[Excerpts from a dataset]
----------------

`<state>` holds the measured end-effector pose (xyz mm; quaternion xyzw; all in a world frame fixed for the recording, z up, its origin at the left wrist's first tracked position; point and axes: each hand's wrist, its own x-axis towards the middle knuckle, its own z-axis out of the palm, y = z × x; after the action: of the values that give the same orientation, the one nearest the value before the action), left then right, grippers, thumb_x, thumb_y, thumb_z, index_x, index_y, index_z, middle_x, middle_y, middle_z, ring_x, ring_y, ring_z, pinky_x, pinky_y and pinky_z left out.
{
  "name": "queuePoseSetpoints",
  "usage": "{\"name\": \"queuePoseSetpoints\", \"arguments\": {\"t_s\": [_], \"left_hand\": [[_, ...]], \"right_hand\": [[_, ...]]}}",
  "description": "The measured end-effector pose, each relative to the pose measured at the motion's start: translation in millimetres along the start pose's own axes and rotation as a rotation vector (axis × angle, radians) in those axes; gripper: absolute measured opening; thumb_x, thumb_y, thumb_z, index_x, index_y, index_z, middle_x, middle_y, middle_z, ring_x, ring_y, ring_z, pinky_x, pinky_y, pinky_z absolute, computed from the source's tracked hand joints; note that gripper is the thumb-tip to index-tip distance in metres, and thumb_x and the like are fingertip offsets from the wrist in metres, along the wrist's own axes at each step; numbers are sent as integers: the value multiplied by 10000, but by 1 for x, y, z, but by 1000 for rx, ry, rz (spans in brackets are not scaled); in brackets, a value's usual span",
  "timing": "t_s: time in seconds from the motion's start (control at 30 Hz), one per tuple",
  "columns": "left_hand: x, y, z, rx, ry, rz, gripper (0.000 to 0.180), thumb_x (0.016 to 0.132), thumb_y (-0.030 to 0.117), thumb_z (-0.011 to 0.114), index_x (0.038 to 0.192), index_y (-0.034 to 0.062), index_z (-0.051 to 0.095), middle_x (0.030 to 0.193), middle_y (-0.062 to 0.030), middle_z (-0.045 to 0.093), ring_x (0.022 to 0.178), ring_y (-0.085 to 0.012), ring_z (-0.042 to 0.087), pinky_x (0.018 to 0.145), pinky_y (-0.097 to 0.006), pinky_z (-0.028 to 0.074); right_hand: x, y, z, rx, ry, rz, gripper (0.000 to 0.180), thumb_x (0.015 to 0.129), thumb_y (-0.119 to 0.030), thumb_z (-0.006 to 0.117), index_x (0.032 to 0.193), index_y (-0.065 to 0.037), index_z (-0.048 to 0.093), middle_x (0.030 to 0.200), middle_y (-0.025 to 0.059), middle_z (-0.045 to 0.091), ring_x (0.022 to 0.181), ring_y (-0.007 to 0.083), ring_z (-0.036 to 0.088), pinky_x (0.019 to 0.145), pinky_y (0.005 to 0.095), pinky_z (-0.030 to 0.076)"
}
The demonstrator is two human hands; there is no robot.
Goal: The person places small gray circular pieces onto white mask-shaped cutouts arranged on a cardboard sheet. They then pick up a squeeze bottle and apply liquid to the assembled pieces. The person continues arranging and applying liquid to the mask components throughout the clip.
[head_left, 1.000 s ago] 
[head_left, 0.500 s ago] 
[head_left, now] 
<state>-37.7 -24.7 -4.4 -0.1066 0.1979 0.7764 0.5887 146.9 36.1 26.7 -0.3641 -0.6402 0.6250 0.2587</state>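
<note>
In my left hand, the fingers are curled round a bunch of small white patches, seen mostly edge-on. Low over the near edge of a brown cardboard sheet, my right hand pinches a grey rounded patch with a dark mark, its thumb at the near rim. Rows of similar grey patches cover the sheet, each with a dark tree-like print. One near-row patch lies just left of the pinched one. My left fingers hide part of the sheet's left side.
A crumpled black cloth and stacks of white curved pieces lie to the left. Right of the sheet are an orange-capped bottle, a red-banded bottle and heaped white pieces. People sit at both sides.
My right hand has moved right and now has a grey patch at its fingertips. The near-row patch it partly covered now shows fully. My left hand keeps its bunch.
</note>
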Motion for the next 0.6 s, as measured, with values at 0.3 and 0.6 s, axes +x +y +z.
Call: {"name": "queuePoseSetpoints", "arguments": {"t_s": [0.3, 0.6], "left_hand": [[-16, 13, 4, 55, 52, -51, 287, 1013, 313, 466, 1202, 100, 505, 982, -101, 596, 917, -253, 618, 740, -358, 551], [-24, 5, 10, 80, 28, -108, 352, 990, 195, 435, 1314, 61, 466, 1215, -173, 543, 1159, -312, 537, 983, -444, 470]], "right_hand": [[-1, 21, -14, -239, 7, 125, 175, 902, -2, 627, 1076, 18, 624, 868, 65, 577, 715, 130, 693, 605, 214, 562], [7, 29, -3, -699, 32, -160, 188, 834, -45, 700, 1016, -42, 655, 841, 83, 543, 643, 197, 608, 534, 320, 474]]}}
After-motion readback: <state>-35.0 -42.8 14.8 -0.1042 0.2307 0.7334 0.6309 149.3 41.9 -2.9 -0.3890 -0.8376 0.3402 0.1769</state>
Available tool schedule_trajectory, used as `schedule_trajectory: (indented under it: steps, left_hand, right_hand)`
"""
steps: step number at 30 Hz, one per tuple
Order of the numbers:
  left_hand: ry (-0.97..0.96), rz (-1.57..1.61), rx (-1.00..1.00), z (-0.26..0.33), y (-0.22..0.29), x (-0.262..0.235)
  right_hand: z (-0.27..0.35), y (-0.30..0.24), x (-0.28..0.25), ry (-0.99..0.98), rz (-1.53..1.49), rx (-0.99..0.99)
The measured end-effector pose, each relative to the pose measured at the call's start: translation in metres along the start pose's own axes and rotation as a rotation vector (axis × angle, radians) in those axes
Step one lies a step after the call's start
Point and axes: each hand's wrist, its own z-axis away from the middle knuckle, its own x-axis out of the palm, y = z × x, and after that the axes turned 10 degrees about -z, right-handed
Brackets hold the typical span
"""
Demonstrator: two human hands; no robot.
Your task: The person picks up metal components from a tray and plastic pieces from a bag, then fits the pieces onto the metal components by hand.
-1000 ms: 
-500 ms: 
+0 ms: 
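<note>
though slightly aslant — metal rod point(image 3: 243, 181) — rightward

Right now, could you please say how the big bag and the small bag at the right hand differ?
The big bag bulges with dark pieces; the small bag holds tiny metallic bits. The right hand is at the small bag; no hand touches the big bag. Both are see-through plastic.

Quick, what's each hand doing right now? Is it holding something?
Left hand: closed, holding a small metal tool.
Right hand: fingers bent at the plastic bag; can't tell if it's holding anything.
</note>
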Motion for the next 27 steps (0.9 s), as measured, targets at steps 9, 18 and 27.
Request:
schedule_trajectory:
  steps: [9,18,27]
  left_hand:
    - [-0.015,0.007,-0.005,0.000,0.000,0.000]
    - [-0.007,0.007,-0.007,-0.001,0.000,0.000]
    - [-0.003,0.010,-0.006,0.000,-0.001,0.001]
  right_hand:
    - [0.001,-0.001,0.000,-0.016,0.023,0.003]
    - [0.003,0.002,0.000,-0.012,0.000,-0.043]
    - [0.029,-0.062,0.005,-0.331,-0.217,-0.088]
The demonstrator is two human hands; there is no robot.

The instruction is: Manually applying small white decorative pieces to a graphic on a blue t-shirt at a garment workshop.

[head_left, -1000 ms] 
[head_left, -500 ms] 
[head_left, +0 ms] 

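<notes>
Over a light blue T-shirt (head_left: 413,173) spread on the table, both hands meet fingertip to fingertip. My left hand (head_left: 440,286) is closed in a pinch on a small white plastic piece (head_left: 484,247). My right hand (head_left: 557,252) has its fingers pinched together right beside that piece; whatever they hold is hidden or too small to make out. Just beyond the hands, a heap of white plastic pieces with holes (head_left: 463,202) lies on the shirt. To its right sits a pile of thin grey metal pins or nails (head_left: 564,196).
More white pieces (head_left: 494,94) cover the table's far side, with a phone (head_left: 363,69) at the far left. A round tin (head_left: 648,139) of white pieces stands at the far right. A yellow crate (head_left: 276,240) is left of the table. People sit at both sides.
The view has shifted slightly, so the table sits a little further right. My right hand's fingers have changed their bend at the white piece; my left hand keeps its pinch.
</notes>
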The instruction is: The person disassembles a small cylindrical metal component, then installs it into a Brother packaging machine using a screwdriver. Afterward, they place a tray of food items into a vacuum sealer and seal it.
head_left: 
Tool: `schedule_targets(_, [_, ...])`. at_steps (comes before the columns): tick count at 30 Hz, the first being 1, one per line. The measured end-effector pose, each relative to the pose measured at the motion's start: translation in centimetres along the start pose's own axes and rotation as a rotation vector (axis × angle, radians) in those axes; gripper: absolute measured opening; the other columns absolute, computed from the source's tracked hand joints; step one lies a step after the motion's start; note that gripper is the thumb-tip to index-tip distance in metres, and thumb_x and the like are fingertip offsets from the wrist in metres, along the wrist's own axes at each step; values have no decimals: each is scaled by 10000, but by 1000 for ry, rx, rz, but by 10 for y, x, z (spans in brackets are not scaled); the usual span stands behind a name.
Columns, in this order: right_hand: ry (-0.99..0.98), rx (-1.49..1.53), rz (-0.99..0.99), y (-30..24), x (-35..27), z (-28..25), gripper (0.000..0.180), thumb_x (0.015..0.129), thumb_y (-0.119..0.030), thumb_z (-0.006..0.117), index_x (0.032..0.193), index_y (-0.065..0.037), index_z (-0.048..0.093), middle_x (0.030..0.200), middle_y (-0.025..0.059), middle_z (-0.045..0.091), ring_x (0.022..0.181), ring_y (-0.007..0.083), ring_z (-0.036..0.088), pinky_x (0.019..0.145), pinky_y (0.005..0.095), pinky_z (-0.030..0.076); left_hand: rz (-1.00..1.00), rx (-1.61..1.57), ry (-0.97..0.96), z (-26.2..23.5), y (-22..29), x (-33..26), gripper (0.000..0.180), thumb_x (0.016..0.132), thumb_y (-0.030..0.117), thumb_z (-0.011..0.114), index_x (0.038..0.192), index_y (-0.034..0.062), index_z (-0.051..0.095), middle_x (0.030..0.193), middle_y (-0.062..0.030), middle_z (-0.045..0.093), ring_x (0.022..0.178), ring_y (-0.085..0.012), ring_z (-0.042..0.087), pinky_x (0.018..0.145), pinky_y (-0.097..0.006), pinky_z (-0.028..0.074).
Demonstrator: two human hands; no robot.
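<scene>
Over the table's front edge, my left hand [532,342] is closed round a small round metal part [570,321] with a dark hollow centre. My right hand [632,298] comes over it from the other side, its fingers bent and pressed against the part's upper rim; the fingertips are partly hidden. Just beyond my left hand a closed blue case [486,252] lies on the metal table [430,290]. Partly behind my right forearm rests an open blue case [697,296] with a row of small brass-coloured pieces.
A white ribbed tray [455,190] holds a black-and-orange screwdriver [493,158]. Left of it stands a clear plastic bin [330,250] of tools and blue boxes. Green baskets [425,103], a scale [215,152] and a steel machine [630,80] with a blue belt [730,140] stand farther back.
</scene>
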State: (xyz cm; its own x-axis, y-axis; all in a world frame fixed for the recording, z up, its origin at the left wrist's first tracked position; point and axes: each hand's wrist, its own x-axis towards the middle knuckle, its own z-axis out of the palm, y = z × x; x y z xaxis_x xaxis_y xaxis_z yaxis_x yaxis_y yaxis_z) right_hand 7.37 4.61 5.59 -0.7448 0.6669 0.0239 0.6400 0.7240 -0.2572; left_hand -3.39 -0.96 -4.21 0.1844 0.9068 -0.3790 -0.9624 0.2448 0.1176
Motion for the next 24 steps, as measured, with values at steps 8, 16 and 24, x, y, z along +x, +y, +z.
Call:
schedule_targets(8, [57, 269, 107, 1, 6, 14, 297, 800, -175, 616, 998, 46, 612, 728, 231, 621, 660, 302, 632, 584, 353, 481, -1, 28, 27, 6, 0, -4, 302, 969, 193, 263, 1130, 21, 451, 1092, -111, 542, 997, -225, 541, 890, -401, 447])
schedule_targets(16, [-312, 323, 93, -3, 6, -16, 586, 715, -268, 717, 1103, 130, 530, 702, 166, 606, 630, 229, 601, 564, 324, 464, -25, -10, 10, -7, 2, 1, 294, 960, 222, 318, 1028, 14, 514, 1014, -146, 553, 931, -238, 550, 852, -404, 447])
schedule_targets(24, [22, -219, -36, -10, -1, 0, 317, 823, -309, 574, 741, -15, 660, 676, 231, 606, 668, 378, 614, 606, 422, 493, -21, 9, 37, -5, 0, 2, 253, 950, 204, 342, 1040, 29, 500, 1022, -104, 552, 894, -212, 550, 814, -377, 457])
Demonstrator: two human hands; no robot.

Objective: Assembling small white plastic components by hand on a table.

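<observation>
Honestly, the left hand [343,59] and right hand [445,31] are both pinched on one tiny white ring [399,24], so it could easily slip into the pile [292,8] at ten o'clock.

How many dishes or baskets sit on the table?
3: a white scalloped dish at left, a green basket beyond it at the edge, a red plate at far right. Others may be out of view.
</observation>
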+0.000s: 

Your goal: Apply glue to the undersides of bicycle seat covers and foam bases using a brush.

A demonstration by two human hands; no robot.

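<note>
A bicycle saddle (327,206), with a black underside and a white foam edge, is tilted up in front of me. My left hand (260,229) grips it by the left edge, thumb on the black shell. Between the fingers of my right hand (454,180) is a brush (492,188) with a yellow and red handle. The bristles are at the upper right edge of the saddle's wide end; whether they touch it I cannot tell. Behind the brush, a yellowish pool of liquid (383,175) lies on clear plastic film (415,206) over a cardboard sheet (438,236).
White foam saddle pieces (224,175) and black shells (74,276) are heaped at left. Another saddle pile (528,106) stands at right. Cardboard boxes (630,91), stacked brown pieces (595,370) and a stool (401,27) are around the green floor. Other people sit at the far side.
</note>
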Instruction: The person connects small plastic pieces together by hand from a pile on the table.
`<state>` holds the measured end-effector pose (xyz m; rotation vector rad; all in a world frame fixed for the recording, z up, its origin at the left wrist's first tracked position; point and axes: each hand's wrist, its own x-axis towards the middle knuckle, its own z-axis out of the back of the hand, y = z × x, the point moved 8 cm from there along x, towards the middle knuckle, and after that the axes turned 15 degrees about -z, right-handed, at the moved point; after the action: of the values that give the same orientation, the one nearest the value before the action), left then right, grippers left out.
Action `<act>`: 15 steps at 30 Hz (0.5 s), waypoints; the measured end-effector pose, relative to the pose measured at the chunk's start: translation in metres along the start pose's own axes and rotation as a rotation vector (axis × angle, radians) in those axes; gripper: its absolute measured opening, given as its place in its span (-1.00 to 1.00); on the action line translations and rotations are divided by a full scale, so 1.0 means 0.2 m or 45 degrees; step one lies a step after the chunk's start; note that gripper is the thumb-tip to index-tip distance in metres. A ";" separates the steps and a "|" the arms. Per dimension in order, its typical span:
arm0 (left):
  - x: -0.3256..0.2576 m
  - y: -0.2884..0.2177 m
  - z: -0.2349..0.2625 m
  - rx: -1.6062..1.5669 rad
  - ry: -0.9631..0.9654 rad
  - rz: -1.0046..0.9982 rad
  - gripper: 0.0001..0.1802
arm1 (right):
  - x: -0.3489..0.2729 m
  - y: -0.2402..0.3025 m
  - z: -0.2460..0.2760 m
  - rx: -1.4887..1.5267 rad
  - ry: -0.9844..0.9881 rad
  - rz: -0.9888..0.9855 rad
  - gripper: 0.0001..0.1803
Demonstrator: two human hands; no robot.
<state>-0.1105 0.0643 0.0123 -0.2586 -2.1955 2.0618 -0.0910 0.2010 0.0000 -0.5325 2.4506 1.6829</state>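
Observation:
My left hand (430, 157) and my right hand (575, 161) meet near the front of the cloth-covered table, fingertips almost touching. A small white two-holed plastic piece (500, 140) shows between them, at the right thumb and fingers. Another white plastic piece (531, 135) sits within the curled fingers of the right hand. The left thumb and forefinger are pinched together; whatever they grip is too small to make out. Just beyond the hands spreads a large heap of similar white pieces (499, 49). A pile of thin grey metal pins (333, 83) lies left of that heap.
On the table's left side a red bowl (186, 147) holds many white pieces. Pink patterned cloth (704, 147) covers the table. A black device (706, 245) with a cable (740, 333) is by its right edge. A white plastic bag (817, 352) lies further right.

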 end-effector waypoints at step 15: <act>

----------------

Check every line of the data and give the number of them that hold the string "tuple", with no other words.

2